- La médica y ecoactivista cuestiona el modelo urbano de Santander y alerta del impacto de la contaminación, el urbanismo y la falta de zonas verdes en la salud
19 de febrero de 2026.- El Ágora Solidaria Cultura y Memoria Luis Toca ha acogido la charla “¿Santander verde y saludable? Rompiendo hechizos”, impartida por la médica y ecoactivista Marisa Maliaño Toca, en la que se ha planteado una reflexión crítica sobre el modelo de ciudad desde la perspectiva de la salud, la ecología y la justicia social.
La ponente, licenciada en Medicina por la Universidad de Cantabria y con una amplia trayectoria en docencia y divulgación científica, abordó la evolución histórica del concepto de salud para contextualizar la situación actual. “Para hablar de salud hay que basarse en hechos demostrables, como decía Galileo”, señaló, recordando el paso de una visión religiosa de la enfermedad a una científica. “Fue el descubrimiento de las bacterias y las vacunas lo que permitió duplicar la esperanza de vida, de 40 a 80 años”, explicó.
Sin embargo, Maliaño advirtió de la paradoja contemporánea: vivir más años no implica vivir mejor. “Aunque vivimos más, ya no vivimos más sanos”, afirmó. “Estamos sufriendo enfermedades crónicas no transmisibles provocadas por nuestro entorno”. En este sentido, alertó del impacto de la contaminación invisible: “No vemos las partículas contaminantes, pero pasan de los pulmones a la sangre y llegan a cualquier órgano, provocando inflamación, cáncer o enfermedades cardiovasculares”. Según expuso, el 55% de la población española mayor de 15 años ya padece alguna enfermedad crónica.

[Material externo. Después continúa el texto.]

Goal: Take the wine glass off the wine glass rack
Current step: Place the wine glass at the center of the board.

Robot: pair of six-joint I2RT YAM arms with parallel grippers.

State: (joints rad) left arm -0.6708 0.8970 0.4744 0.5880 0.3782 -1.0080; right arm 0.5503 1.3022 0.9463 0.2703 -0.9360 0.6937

La charla puso el foco en los determinantes de la salud más allá del sistema sanitario. “Hoy sabemos que la sanidad solo influye un 11%; el resto depende de factores como el medio ambiente o el estilo de vida”, explicó. En este contexto, mencionó la recomendación de la OMS conocida como la regla 3-30-300: “ver tres árboles desde casa, contar con un 30% de cobertura vegetal y tener un parque a menos de 300 metros”. Y fue contundente: “¿Cumple Santander esto? Rotundamente no”.
La ecoactivista también criticó las políticas municipales en materia ambiental. “Se nos vende ‘Santander Capital Natural’, pero lo que vemos es ecopostureo”, afirmó. “Se instalan hoteles de insectos donde no hay flores, microjardines en rotondas donde los polinizadores mueren por el tráfico o charcas sin agua”. A su juicio, se trata de actuaciones estéticas que no abordan el problema real: “Se gasta dinero en imagen, no en salud”.
Otro de los ejes de la intervención fue el impacto ambiental del modelo portuario e industrial. “Hemos rellenado el estuario más grande del norte de España y hemos perdido marismas”, explicó. “A cambio, tenemos un puerto que introduce carbón, fertilizantes o incluso chatarra radioactiva en nuestro aire”. Además, alertó sobre la presencia de amianto en edificios: “El Ayuntamiento debería haber presentado un censo en 2023 y no lo ha hecho”.
Frente a este escenario, Maliaño defendió la necesidad de repensar el modelo de ciudad. “No podemos seguir con el modelo americano de coche para todo”, señaló. “Necesitamos recuperar espacios como la Remonta como un pulmón verde, no para construir miles de viviendas”. En su opinión, “las ciudades deben ser para habitarlas, no para convertirlas en parques temáticos turísticos”.
La ponente también denunció las dificultades para la movilidad peatonal. “Estamos llenando la ciudad de obstáculos”, afirmó. “El diseño urbano actual dificulta la vida de personas con movilidad reducida o familias con carritos”. En este sentido, reivindicó una ciudad caminable: “En cuanto sales de las calles principales, la calidad de las aceras y la seguridad caen en picado”.
Asimismo, cuestionó el modelo de “ciudad inteligente”. “Se nos dice que Santander es una smart city porque tiene sensores, pero ¿de qué sirve tener datos si no se toman decisiones?”, planteó. “De nada sirve medir la contaminación si luego no se limita el tráfico”. A su juicio, la tecnología “no puede ser un escaparate, tiene que estar al servicio de la salud”.
La charla concluyó con una llamada a la implicación ciudadana y a repensar el papel de las instituciones. “Debemos recuperar el orgullo de ser ciudadanos y dejar de actuar como siervos ante quienes gestionan la ciudad”, afirmó, defendiendo la necesidad de construir un modelo urbano más justo, saludable y sostenible.